What Is the Real Deal With Biofuels?
by Wilton D. Alston
by
Wilton D. Alston
DIGG THIS
"The
decisions we each make about what we eat are some of the most
basic ones we'll ever encounter. But in the case of HFCS – just
as one example – we in the U.S. aren’t given that choice. The
FDA claims to ‘protect’ us from snake-oil salesmen of every stripe,
yet when it comes to being able to choose an item of food that
is among the most basic and prevalent in any diet, economic considerations
trump safety. From my standpoint, while this [is] about par for
the course, it is still darned unsettling."
~
"Does
High-Fructose Corn Syrup Have to Be in Everything?"
About a year
ago I penned the essay from which the above quote is taken. I had
no idea it would be so well-received, but apparently
I struck a nerve, at least with readers of LRC. Thanks to everyone
who found a modicum of value in my modest musings.
Fast-forward
to today and right on cue, another thrilling subject arises about
everyone’s favorite multi-purpose grass. Yes, I’m talking about
corn, and this time, I’m talking about the apparently widely-held
belief that it can be grown as a means of mitigating the US dependence
on fossil fuels. What the heck? We’re saved from the Terrorists!
Not quite.
If you haven’t
heard, biofuels are apparently the next big thing. And corn is the
king of court. Given that the conversion to biofuels from oil has
been going on for so many years without success, it would probably
be better called the court jester.
Can corn be
used to create a fuel? Yes.
Can that fuel
be burned in automobiles, just like fossil fuels? Yes.
Would the raw
material for that fuel be considered as a "renewable"
resource? Sure.
Would the use
of fuel from corn replace oil as a fuel in the US market? No. (More
accurately, "Hell no!" Details below.)
I won’t bore
the reader with further discussion of the first two questions I
answer above, because, frankly, those answers are apparent to anyone
who has a pulse, even a weak one. Certainly corn can be used to
create fuel and certainly cars are currently using it. The other
issues, however, deserve a little more discussion. According to
Wikipedia, there
is a fair amount of controversy and evidence on both sides of the
debate over the usefulness of ethanol fuels.

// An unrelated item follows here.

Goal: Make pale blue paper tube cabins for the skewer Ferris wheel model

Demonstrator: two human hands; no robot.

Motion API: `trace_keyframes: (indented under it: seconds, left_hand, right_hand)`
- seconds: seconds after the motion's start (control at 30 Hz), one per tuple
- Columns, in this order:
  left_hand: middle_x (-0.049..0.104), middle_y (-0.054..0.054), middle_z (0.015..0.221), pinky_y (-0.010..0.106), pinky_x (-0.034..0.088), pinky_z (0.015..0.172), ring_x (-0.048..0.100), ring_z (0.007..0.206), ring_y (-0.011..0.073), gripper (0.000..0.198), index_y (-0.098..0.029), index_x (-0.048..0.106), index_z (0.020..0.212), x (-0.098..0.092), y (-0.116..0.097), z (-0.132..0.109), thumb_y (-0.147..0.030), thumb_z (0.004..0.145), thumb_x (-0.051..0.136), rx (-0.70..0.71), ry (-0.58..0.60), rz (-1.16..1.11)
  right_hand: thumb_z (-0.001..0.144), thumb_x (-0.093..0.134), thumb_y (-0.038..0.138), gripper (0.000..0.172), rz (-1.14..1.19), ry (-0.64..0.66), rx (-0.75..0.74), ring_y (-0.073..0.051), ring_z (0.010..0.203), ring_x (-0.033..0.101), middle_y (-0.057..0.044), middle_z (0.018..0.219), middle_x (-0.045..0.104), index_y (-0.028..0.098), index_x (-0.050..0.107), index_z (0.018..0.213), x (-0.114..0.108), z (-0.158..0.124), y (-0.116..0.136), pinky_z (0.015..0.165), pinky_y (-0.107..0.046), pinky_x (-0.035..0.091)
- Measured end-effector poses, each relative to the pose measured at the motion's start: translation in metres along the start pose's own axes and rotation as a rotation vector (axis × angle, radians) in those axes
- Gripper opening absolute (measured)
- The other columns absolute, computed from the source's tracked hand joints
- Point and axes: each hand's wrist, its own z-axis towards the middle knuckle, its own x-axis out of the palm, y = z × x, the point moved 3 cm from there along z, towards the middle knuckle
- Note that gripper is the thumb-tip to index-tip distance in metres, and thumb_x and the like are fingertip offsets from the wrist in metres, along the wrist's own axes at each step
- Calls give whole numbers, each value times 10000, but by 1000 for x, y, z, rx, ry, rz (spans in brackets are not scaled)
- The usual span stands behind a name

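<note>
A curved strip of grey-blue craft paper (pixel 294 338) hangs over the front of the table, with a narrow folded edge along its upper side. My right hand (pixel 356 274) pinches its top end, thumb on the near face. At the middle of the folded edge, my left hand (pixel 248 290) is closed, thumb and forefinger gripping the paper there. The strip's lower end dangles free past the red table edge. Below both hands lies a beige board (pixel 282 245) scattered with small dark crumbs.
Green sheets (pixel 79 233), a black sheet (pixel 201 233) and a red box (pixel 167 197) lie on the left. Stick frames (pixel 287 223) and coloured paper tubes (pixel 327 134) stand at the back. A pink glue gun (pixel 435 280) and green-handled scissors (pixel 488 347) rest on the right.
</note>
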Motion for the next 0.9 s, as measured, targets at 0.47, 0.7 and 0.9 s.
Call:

From reading a few
of the references and putting them into context, I’m not quite so
sure.
As far as I
can tell the mainstream media isn’t covering the most pressing technical
issues, such as the amount of energy needed to produce ethanol versus
the amount of energy produced by ethanol, instead focusing more
on political concerns such as replacing foreign oil with something
grown domestically, and how good that would be.
An example
of this type of reporting can be found in a 2006 CBS News piece
entitled, "The
Ethanol Solution" which includes an interesting quote from
professor Daniel Kammen, who heads the Renewable Energy Lab at the
Berkeley campus of the University of California, where he studies
ethanol and other alternative fuels. Says Kammen, "Fifteen years
ago Brazil made a commitment to burning ethanol made from sugar
cane as a primary vehicle crop. And lots of energy analysts have
scoffed at the idea."
According to
CBS, Kammen goes on, "They saw the price trends of ethanol
from sugarcane going down, and, of course, the global price of gasoline
going up." He continues, "And so they emerged at this wonderful
time with a program that had been thought through. They made it
work — and it wasn't even that hard." Really?
Subsidized
Food Burning
The scenario
described by Kammen seems to fly in the face of research conducted
by Cornell ecologist David Pimental. According to Roger Segelkin,
in his web report entitled, "Subsidized
Food Burning" Pimental’s calculations illustrated that
such a fuel as that created from corn (or sugarcane) simply cannot
replace fossil fuels for reasons of basic physics. Why not? Quoting
Selgelkin’s prose directly, we get this rather terse answer:
[Ethanol
has] a fundamental input-yield problem: It takes more energy to
make ethanol from grain than the combustion of ethanol produces.
Further:
Adding up
the energy costs of corn production and its conversion to ethanol,
131,000 BTUs are needed to make 1 gallon of ethanol. One gallon
of ethanol has an energy value of only 77,000 BTU. "Put another
way," Pimentel says, "about 70 percent more energy is required
to produce ethanol than the energy that actually is in ethanol.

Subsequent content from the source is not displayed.